> **Aim of the task**: Bring together all lines of the material below that contain the string "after".

§

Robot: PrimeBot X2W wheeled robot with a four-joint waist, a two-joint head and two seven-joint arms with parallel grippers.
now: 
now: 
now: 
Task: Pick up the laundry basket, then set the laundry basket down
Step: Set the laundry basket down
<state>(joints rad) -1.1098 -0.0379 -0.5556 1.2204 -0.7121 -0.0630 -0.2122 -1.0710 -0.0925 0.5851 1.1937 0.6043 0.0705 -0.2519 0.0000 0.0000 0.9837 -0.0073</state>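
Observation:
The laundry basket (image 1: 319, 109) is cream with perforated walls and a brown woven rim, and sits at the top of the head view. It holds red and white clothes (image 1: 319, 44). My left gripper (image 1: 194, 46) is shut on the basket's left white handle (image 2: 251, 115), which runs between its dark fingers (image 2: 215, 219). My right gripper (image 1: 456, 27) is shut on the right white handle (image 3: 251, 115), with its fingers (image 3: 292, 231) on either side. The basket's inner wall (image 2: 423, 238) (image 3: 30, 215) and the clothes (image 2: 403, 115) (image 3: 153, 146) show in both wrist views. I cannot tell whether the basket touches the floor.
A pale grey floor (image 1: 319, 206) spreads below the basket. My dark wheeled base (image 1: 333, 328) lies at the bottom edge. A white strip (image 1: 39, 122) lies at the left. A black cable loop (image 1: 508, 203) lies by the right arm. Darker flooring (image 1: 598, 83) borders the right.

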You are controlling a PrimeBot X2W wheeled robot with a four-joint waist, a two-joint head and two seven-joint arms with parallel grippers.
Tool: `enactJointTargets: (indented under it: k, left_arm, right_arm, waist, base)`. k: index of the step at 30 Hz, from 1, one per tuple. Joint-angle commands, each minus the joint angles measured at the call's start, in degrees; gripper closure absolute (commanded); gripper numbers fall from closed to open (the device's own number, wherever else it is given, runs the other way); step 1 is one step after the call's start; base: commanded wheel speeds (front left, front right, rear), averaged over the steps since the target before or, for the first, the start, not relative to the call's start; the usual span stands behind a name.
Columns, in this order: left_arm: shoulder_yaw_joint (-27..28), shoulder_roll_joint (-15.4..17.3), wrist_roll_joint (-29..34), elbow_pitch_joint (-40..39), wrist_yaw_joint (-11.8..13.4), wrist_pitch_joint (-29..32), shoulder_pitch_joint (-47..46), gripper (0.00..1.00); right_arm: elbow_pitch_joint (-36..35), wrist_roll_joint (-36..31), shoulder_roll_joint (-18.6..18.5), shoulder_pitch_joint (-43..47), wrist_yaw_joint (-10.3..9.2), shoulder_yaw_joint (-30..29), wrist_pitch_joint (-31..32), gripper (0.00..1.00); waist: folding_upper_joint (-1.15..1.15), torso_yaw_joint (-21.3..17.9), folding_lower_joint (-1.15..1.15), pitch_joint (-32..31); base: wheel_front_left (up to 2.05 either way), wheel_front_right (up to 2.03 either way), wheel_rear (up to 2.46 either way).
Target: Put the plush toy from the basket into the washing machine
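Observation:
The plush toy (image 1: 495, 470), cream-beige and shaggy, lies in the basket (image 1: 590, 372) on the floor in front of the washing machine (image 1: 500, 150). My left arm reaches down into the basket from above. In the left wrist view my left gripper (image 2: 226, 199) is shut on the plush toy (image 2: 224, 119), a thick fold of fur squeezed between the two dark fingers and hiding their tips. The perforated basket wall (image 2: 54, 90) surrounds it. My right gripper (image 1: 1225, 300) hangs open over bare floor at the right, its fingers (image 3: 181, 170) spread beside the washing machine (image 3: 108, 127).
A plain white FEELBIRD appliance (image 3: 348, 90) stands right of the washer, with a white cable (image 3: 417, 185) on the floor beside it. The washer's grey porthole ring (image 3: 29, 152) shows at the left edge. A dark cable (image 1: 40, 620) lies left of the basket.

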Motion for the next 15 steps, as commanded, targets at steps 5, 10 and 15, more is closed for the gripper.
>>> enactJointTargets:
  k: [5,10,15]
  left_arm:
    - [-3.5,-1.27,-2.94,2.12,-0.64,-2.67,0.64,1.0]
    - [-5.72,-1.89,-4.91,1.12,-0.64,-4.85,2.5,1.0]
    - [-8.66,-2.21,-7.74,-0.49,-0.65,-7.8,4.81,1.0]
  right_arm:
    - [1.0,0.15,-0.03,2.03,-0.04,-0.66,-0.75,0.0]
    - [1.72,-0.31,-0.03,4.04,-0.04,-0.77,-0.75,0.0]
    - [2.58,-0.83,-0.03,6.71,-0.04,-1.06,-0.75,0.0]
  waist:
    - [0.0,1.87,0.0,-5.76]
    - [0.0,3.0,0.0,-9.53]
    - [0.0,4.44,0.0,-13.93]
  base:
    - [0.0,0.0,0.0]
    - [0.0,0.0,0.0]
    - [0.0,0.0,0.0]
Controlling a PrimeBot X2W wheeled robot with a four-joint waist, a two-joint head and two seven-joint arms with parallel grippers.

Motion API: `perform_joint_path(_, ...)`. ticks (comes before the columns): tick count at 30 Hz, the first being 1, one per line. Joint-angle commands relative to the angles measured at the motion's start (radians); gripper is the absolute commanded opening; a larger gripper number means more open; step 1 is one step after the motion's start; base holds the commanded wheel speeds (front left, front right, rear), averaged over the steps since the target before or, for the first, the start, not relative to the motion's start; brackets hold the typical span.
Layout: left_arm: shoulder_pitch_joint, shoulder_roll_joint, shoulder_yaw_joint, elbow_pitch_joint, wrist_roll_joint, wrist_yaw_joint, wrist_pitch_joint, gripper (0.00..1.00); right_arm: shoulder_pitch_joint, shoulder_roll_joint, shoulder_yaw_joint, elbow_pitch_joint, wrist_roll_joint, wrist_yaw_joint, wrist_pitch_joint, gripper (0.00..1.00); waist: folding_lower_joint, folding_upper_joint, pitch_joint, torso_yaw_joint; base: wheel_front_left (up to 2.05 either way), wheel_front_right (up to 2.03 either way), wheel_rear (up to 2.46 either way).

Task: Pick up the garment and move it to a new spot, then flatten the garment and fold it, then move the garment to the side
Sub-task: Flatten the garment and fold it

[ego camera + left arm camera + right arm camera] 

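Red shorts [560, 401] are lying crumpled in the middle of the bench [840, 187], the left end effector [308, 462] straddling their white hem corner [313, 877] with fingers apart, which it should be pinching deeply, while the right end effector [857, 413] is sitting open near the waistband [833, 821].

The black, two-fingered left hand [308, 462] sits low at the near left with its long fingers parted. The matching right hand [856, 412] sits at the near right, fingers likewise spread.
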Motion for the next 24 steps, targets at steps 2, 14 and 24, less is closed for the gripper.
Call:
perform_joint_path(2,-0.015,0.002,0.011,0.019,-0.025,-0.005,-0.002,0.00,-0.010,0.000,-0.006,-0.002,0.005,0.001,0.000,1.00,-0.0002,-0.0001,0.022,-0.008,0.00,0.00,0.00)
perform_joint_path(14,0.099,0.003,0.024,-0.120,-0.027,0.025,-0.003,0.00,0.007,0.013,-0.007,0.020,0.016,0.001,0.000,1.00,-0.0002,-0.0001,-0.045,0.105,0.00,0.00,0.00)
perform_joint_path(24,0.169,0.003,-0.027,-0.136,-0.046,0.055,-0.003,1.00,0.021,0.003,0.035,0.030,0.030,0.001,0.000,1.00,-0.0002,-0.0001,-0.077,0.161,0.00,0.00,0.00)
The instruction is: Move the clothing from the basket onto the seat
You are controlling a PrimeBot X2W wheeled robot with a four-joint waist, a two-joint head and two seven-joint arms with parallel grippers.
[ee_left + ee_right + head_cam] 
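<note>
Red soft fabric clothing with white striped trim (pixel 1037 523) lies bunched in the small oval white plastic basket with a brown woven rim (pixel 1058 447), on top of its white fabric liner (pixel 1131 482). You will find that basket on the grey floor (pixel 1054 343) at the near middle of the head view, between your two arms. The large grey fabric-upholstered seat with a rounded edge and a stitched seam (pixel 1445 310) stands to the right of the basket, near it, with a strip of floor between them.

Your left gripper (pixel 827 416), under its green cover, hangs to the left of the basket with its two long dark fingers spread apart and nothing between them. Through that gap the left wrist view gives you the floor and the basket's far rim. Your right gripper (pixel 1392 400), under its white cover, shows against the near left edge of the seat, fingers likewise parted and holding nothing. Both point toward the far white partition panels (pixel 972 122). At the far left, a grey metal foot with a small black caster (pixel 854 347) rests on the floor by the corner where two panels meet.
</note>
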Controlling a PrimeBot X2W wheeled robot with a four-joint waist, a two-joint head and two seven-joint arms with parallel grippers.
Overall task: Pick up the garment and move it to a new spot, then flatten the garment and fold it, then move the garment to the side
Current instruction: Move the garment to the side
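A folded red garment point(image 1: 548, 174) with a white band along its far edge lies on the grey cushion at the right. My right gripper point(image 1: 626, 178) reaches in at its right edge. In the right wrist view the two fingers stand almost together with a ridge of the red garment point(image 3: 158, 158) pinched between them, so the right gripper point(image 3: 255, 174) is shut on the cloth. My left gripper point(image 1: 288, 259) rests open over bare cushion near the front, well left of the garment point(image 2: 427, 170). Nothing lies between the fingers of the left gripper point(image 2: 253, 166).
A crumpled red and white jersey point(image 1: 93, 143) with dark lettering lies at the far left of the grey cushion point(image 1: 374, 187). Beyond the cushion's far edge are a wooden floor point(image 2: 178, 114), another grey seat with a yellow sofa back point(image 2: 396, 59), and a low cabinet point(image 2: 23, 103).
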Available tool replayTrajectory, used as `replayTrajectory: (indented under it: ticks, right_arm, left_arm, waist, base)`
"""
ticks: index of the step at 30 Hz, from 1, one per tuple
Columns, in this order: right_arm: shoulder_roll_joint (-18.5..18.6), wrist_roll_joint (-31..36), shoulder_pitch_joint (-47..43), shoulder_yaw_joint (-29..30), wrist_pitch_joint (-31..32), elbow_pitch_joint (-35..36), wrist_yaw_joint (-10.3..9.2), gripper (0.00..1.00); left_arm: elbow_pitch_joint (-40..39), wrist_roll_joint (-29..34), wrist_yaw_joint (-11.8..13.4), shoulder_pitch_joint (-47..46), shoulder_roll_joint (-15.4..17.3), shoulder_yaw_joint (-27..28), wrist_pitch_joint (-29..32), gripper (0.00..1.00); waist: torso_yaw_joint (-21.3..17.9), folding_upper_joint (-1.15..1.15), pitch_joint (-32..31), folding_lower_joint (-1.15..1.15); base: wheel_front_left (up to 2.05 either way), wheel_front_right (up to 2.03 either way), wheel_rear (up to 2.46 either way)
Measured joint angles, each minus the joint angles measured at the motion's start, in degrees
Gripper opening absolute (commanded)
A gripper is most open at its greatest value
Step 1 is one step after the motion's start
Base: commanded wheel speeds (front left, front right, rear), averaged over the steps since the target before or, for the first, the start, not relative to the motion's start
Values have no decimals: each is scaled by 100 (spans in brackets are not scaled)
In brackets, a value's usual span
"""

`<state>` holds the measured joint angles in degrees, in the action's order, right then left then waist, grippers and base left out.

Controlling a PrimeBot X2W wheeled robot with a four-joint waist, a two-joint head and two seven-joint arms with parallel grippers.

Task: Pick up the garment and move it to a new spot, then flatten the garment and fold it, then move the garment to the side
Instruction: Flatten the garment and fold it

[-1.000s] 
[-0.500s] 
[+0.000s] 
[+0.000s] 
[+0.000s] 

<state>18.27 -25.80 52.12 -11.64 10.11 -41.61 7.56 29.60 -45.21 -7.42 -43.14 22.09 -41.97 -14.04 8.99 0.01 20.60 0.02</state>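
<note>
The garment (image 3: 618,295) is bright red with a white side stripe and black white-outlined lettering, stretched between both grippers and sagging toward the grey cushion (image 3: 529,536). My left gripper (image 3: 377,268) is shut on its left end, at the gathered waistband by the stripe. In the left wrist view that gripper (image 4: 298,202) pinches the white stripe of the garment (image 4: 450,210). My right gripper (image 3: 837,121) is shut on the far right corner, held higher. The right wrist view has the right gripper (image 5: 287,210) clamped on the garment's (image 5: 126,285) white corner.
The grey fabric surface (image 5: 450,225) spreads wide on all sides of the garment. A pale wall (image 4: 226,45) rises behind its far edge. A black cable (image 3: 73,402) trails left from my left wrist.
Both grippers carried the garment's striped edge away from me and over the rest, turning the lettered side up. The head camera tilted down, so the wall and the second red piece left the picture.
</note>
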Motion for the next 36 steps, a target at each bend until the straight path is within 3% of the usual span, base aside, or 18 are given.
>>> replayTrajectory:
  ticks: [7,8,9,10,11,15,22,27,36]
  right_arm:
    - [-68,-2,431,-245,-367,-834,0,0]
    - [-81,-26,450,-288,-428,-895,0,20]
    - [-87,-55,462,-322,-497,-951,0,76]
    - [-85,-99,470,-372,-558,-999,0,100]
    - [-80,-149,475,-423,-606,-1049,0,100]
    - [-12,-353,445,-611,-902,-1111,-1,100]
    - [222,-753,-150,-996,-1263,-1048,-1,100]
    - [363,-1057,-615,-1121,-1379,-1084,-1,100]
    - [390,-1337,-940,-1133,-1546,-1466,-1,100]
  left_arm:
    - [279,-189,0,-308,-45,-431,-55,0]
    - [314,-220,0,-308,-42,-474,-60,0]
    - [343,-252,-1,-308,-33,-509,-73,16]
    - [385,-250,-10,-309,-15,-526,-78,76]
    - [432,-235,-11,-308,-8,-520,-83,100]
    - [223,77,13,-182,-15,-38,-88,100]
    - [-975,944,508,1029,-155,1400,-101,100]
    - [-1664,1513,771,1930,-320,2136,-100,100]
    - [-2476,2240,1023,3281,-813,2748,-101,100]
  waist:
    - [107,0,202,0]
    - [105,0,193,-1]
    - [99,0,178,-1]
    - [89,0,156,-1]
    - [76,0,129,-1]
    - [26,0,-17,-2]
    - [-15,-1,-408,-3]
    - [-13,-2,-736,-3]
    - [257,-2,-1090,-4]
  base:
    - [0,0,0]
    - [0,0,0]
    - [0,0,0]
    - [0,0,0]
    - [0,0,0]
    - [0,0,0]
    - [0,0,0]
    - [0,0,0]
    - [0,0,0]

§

> **Result**:
Tool: `enactJointTargets: (indented under it: k, left_arm, right_arm, waist, base)`. k: index of the step at 30 Hz, from 1, one per tuple. Joint-angle commands, each minus the joint angles measured at the call's start, in degrees; gripper closure absolute (commanded); gripper numbers fall from closed to open (the device's own number, wherever else it is given, runs the other way); step 1 is one step after the call's start; base: commanded wheel speeds (front left, front right, rear), averaged over the steps since the target before or, for the first, the start, not relative to the call's start; the usual span stands behind a name.
Motion API: `perform_joint_path(_, ...)`. ticks (comes before the columns): tick count at 30 Hz, the first being 1, one per line. Joint-angle commands relative to the angles measured at the motion's start (radians); gripper is the absolute commanded opening; a larger gripper number means more open; step 1 is one step after the motion's start; base holds the commanded wheel speeds (front left, front right, rear), averaged over the steps since the target before or, for the first, the start, not relative to the motion's start; brackets hold the typical span.
Step 1 is one step after the motion's start

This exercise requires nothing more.